Home » Underrated Canadian artist: Gershon Iskowitz

Underrated Canadian artist: Gershon Iskowitz

Gershon Iskowitz. Image: artmatters.ca


In the first of our monthly feature on underrated Canadian artists, VoCA salutes the late, great Gershon Iskowitz.

Like many Canadians, we were never properly schooled in 20th century Canadian art. On a visit to Gallery Moos in Toronto recently to inquire about work by the Costa Rica-based Canadian artist Leonidas Correa, we were struck by some of Mr. Iskowitz’s paintings.

Gershon Iskowitz, Sky-D, 1982. Image: gallerymoos.com

From the Canadian encyclopedia: Gershon Iskowitz, was a survivor of concentration camps at Auschwitz and Buchenwald, In 1949 he immigrated to Canada. After a Canada Council grant in 1967 enabled him to take a helicopter ride over Churchill, Man, his abstract paintings became reminiscent of aerial views of the landscape.

In 1985, recognizing the value of the Canada Council’s assistance over the years, Iskowitz established The Gershon Iskowitz Foundation, which gives $25 000 annually to a mature, practising artist.

Mark Lewis, still from Rush Hour, Morning and Evening, Cheapside, 2005. 35mm film. Image: fillip.ca

In May 2007, VoCA favorite Mark Lewis, an Ontario-born, UK-based photographer and filmmaker, won the Gershon Iskowitz Prize for his contribution to visual arts in Canada.

Iskowitz’s multi-layered abstracts remind us of the early work of Peter Doig, wherein landscapes were overlaid with a painted haze.

Gershon Iskowitz, Ultramarine Blue Deep #1, 1977. Image: gallerymoos.com

Peter Doig, Ski Jacket 1994. Image: tate.org.uk

This effect, for us, evokes the passing of time and of memory. In Mr. Isowitz’s paintings, the layers of pattern move between a more obvious reading of shapes evoking islands or tufts of wool, and of painted-over layers that suggest the passing of time.

These are beautiful, intriguing and important paintings.

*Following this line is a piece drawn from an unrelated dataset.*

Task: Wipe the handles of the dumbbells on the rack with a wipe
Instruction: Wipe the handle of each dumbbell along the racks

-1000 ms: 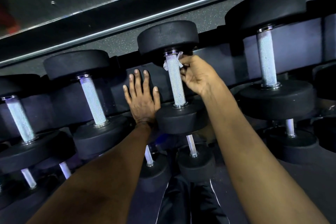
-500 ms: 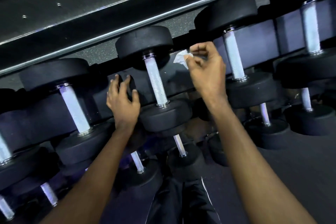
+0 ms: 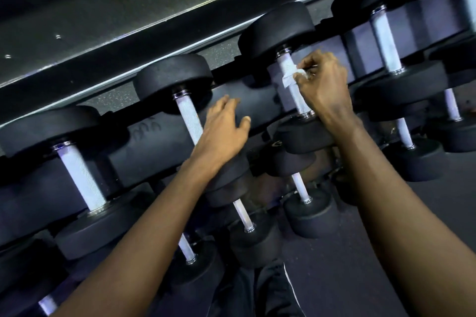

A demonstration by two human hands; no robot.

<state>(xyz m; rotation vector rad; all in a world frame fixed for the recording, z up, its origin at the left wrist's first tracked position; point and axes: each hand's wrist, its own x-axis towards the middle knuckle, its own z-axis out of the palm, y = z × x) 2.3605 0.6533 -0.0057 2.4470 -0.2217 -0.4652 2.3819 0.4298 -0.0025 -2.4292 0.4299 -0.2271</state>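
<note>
I am logging, largest first. Dark tiered metal rack (image 3: 139,139): carrying the dumbbells. Black round-headed dumbbell (image 3: 278,31), knurled silver handle (image 3: 298,99): long axis running up-frame, away from me. Left hand (image 3: 221,131): lying slack-fingered on the rack, farther off. Right hand (image 3: 324,85): pinching small crumpled white wipe (image 3: 289,76), pressing it against upper handle.
</note>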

Gershon Iskowitz, Red Blue A, 1983. Image: gallerymoos.com

3 Responses to “Underrated Canadian artist: Gershon Iskowitz”

  1. Adam says:

    Good choice for underrated Canadian artist! Very nice critical insight too. Iskowitz’s last studio was on Tecumseth St., roughly between where Susan Hobbs and Diaz Contemporary galleries are now.

  2. Gary LeDrew says:

    I agree I knew Gershon since 1965.
    In the late seventy’s I was coming home from a party with Harold Town. As i drove up spadina Harold said. Doesn’t Iskowitz live around here? I always wanted to meet him. No Problem says I and pulled over in front of gershons 3rd story studio. I was a hot summer night and the his window was open. so Town and I clutching a bottle of vodka stood there yelling at the window. Finally Gershon came over and looked down and closed the window. Town and I drove off laughing.
    by the by I have a drawing Gershon gave me that I am interested in selling.

  3. Jessie says:

    I have been in love with the works of Mr. Iskowitz for years and so saddened to see that he rarely, if ever, gets spoken about. Not only do I find his work beautiful, but the story of his life and his transition from painting about the atrocities of life during the war to these expressionists works is incredible.